- **Work request**
Some of the lines below need repeating. Reproduce exactly those between the lines holding "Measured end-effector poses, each" and "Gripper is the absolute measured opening", inclusive.

Dataset excerpts
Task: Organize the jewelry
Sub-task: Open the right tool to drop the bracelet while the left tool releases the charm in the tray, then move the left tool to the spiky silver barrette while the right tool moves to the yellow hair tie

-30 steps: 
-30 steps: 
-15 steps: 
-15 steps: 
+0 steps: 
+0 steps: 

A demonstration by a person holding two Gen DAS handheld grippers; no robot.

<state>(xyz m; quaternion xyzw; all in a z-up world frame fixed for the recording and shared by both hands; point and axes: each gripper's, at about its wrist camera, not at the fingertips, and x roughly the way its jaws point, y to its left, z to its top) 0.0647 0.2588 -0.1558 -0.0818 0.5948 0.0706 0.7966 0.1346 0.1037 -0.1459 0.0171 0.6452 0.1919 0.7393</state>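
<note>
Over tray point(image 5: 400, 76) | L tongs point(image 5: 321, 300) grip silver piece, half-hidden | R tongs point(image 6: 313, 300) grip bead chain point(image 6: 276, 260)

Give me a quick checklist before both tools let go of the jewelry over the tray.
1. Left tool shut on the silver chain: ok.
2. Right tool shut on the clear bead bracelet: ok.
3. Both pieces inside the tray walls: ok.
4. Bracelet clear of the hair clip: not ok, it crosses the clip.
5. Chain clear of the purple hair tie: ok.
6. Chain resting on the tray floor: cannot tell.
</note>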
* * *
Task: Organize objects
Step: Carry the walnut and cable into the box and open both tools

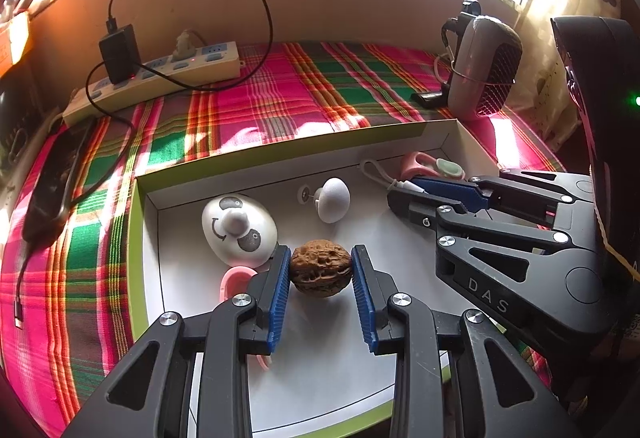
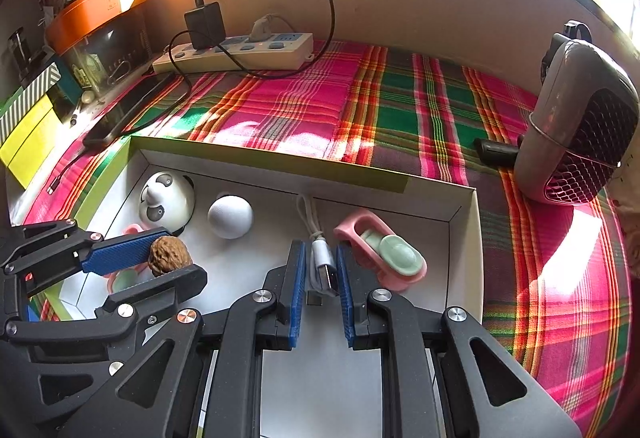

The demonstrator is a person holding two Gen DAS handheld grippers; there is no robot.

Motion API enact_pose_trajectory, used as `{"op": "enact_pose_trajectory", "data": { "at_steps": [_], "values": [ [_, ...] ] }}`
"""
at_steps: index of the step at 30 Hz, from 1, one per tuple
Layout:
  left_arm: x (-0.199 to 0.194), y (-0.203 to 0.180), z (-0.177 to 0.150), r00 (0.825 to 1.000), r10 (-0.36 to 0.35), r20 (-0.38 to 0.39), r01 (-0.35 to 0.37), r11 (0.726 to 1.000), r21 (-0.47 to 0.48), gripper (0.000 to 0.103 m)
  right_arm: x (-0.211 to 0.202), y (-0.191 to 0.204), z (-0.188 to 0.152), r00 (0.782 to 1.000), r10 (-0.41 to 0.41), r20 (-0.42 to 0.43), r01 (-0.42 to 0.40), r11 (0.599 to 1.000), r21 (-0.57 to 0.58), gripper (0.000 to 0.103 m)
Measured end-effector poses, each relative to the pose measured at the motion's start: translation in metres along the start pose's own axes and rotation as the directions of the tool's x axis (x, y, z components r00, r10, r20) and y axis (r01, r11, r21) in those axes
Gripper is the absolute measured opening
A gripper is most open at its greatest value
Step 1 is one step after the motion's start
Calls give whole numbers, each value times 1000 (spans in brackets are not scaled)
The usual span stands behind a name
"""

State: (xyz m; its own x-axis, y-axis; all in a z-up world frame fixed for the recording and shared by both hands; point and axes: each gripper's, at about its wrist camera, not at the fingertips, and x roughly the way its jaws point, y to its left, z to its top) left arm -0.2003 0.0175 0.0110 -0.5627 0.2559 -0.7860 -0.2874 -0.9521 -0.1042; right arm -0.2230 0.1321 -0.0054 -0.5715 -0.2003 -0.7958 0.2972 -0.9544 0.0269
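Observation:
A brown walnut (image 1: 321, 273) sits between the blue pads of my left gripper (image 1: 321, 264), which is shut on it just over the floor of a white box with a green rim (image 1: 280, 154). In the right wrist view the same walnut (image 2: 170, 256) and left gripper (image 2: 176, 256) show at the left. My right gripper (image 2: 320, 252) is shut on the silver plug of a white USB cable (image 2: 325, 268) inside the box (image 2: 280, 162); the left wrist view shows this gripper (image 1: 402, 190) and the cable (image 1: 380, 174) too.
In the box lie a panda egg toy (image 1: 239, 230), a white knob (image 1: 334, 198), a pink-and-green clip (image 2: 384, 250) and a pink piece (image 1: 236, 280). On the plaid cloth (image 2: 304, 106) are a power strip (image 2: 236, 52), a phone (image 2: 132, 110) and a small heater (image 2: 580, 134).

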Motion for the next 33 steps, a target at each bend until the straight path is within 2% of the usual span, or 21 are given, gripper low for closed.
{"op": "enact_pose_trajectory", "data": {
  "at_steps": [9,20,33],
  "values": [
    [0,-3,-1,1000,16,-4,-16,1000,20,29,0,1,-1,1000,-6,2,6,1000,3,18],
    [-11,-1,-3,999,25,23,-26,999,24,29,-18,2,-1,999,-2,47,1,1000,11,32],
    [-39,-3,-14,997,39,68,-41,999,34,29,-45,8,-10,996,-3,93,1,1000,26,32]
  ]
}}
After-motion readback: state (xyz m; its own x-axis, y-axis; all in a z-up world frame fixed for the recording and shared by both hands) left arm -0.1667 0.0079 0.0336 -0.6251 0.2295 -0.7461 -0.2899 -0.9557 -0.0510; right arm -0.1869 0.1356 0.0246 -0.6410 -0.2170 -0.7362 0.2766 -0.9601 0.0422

- **Exercise output**
Measured end-effector poses, each relative to the pose measured at the motion's start: translation in metres along the start pose's own axes and rotation as the directions of the tool's x axis (x, y, z components r00, r10, r20) and y axis (r01, r11, r21) in those axes
Gripper is the absolute measured opening

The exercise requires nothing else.